:: Exercise prompt ::
Exactly the lines from the one with "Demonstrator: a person" through the end of the material are to be output, both included, with no other text.

----- Dataset content

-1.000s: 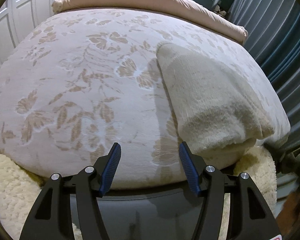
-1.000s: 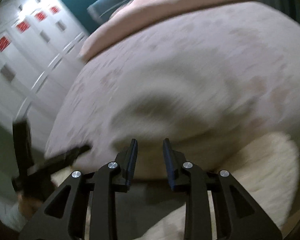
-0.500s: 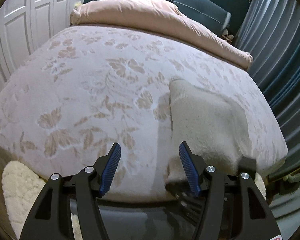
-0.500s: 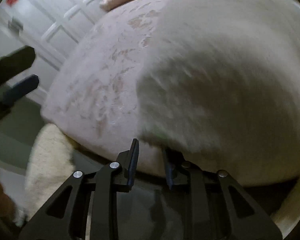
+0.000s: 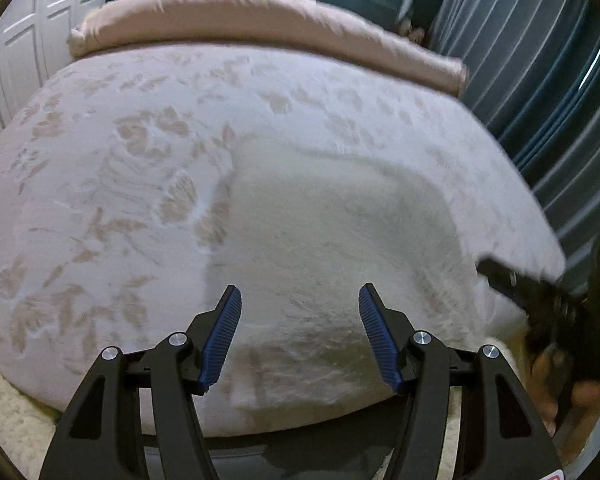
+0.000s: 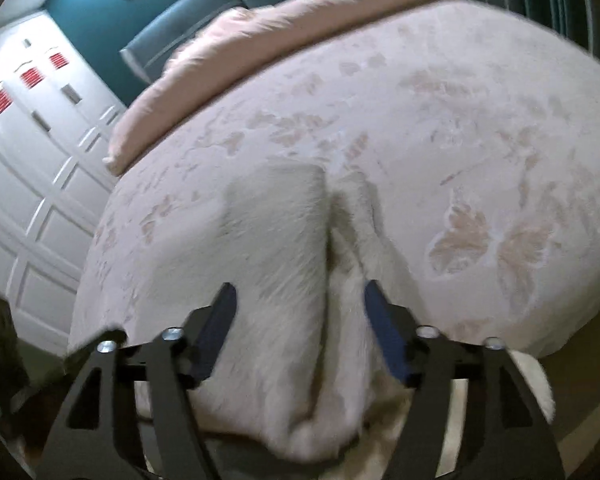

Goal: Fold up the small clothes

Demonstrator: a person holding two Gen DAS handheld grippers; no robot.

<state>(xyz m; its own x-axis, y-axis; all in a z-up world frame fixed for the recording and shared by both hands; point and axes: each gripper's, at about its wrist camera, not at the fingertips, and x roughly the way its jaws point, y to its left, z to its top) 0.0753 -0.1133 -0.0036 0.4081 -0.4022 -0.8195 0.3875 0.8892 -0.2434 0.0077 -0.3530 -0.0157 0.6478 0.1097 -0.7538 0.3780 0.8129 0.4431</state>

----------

:: Finished exercise ::
Demonstrator: a person holding two Gen DAS handheld grippers; no robot.

<state>(xyz m; its own x-axis, y-axis; all in a z-up world frame fixed for the recording and shared by both hands; point and axes: each gripper's, at about its wrist camera, not at the fingertips, and x roughly the way its jaws point, y to its left, z to its top) 0.0753 -0.1133 -0.0036 0.4081 -0.4022 -0.8195 0.3875 0.8892 -0.2434 0.0077 -0.3530 -0.0157 0.6478 0.1097 -0.7538 0.3780 0.8129 0.4431</state>

The full answer has now been given.